Em um cenário de precariedade sanitária, doenças praticamente já erradicadas no restante do país continuam se proliferando entre os xavantes: tuberculose, escabiose e leishmaniose, que até agosto somava 26 casos no polo e, em 2013, 45 casos. Outro problema grave são os casos de alcoolismo. De um tempo para cá, o problema deixou de se concentrar apenas nos homens e passou a atingir também as mulheres, inclusive as adolescentes.

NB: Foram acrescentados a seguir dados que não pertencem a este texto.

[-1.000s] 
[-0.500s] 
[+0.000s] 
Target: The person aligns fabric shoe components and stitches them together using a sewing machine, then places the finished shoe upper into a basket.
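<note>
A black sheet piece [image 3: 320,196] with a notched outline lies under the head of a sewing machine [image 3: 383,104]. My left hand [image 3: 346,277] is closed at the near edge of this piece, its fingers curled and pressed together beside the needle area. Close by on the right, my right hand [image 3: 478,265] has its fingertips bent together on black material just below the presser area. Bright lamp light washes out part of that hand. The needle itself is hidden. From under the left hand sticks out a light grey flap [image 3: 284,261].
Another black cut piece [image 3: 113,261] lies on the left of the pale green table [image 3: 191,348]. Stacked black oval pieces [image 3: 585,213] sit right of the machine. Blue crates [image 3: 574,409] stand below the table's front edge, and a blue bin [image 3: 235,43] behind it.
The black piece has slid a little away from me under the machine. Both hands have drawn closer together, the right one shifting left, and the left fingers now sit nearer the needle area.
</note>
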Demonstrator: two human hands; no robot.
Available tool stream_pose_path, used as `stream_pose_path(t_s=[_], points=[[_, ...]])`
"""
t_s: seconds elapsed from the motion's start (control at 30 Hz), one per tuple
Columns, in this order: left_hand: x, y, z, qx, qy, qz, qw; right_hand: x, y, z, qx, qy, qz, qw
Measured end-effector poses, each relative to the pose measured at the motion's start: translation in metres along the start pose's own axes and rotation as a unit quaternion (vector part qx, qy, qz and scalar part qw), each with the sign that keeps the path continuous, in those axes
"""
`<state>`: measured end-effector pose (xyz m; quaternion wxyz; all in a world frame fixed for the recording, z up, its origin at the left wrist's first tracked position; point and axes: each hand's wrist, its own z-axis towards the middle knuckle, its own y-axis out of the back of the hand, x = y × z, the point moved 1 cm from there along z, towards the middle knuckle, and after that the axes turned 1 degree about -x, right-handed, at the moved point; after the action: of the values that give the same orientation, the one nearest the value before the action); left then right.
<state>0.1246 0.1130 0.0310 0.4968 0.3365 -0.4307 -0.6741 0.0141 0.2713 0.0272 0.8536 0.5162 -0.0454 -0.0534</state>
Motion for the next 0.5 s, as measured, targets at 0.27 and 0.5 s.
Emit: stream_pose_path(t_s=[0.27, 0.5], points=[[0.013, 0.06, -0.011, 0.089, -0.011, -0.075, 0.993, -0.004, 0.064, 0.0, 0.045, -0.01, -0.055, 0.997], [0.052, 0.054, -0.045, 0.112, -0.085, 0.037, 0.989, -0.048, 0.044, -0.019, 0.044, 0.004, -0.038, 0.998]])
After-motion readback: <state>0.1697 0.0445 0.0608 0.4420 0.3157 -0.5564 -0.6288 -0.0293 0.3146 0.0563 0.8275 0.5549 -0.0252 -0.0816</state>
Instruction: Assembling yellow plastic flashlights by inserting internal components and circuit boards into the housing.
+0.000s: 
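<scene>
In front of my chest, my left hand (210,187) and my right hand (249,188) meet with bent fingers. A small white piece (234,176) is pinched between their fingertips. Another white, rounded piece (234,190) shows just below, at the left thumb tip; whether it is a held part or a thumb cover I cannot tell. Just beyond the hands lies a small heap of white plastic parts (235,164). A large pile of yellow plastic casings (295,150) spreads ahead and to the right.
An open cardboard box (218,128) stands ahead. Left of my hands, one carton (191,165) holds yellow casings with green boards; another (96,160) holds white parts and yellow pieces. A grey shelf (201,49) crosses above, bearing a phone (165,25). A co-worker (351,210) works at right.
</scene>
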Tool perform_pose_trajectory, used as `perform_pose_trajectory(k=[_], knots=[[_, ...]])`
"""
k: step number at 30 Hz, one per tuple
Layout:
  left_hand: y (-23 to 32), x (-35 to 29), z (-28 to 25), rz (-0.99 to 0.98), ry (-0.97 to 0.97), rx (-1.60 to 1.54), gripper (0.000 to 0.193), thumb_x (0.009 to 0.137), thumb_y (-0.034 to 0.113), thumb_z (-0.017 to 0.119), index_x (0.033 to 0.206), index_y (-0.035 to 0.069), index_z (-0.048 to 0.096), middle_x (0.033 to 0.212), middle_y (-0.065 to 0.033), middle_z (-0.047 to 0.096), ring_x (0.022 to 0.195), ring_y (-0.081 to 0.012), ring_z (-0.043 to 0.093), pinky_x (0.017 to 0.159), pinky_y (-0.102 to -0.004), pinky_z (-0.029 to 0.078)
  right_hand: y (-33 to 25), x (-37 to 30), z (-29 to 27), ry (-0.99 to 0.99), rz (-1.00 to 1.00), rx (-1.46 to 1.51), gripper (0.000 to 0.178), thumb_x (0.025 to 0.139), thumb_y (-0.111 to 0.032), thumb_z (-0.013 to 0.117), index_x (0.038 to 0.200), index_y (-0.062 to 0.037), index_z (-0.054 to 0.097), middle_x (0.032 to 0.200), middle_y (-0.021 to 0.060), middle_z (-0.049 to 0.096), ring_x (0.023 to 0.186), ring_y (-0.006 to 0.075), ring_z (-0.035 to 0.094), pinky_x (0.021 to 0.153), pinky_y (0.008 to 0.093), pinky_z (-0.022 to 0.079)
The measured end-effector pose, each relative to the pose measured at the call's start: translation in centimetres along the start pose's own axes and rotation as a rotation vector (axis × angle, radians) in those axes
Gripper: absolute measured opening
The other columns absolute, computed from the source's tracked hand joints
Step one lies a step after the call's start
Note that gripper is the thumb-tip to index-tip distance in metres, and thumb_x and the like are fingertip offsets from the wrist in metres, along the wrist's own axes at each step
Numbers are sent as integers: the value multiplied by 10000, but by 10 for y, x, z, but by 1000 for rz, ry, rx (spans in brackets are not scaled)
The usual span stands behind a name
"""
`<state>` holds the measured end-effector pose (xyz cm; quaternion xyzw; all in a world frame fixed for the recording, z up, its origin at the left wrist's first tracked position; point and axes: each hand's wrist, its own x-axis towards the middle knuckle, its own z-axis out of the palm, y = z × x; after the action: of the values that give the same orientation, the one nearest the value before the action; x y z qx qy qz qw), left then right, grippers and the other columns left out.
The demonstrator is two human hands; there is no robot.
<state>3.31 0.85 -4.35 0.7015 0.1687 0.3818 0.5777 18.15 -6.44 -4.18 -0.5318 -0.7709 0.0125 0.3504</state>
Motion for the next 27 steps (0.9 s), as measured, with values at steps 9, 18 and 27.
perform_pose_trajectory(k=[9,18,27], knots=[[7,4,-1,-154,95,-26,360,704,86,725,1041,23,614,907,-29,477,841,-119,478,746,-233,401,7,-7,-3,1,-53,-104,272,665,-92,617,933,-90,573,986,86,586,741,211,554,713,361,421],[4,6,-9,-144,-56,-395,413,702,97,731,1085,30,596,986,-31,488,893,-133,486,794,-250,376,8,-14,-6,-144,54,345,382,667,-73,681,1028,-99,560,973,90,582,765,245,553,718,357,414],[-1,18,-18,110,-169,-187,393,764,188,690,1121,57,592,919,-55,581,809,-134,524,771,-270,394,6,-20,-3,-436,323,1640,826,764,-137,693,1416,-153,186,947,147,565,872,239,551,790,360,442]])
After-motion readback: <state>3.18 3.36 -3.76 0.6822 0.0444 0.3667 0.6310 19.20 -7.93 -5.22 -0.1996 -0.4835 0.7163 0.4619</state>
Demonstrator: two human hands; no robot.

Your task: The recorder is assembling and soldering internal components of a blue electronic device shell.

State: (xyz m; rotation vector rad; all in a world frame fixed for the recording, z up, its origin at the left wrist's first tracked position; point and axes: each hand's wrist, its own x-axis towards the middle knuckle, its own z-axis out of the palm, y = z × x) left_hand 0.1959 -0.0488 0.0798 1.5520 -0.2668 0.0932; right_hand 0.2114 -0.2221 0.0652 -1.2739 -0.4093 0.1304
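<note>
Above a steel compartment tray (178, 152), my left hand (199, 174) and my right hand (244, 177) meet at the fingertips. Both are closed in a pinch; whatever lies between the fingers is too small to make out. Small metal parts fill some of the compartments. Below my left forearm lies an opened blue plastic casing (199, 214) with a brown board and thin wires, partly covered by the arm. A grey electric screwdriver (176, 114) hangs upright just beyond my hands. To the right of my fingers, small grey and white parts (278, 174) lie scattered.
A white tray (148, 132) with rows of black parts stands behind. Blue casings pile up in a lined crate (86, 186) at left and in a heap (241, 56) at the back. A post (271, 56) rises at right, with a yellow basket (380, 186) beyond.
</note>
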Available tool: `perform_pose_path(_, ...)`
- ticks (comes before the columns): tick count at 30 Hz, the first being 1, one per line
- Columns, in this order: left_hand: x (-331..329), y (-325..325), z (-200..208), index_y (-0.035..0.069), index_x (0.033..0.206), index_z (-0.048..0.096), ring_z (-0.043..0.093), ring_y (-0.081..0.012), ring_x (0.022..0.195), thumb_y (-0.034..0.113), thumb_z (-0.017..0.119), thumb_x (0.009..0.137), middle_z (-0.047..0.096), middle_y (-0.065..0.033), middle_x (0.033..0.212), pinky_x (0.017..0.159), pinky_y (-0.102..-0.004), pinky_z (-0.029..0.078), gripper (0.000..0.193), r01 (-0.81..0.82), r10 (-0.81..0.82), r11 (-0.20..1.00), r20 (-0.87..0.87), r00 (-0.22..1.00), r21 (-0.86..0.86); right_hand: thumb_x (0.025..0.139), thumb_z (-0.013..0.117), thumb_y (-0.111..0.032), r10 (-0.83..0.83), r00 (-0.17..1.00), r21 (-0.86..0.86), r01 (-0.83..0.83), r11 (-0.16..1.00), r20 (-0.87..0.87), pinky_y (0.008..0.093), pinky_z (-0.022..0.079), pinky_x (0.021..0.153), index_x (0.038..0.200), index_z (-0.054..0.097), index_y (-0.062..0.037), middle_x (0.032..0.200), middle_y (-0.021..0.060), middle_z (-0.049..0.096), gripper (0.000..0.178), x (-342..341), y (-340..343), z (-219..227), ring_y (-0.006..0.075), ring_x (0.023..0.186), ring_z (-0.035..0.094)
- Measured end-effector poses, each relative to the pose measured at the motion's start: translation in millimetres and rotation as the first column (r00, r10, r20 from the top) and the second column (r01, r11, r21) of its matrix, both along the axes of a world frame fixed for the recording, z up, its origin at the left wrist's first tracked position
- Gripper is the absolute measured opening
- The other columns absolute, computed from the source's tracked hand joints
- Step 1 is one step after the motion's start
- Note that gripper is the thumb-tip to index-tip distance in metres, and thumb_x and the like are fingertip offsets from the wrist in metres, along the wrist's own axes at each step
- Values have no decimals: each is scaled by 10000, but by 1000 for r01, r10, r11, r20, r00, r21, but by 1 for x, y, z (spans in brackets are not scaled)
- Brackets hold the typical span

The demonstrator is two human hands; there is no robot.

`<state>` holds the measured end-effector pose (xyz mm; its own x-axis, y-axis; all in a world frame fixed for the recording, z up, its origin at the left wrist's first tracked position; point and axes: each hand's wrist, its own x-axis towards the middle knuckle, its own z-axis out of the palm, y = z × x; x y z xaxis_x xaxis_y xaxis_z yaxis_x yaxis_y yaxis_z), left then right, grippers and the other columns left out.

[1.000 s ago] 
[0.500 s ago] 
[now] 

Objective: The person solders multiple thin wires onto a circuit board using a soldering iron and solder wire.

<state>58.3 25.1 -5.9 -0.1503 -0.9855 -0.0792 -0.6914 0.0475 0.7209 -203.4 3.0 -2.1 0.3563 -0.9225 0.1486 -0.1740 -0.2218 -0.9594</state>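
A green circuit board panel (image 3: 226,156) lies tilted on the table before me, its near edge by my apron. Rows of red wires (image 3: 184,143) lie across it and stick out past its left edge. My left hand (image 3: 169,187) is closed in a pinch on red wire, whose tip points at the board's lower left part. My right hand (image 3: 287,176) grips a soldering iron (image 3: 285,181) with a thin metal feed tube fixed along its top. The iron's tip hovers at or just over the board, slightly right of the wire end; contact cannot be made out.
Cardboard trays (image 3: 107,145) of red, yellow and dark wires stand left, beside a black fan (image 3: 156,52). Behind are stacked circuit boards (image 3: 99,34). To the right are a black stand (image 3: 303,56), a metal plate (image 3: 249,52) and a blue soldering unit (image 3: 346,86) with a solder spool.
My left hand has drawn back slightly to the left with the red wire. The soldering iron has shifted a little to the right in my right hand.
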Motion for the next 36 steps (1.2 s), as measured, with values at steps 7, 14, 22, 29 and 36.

Um dos focos mais graves é na aldeia de Sangradouro, onde se colecionam casos de acidentes de carro, violência sexual e física e, sobretudo, perda da identidade cultural e enfraquecimento do modo de vida tradicional, tudo agravado pelo consumo abusivo de álcool. Para combater o problema, estão sendo articuladas ações em conjunto com o Ministério Público, a Polícia Federal, a Fundação Nacional do Índio (Funai), o Ministério da Educação, as prefeituras da região e o governo do Mato Grosso.
“Lembro sempre de uma fala de um cacique muito sábio, que disse; ‘o povo xavante está ficando burro e cego. O branco quer que o índio beba mesmo. Quer vê-lo adoecer e morrer para tomar suas terras. Como o índio vai defender sua terra bêbado?'”, conta Ana Cristina. “Muitas pessoas pesam que o índio tem que ficar no mato, tem que plantar, tem que caçar, mas não percebem que as culturas evoluem historicamente. Se eu trabalho e tenho salário, por que o índio não pode? As vezes o branco tem a intenção de preservar mais a cultura do índio do que o índio.”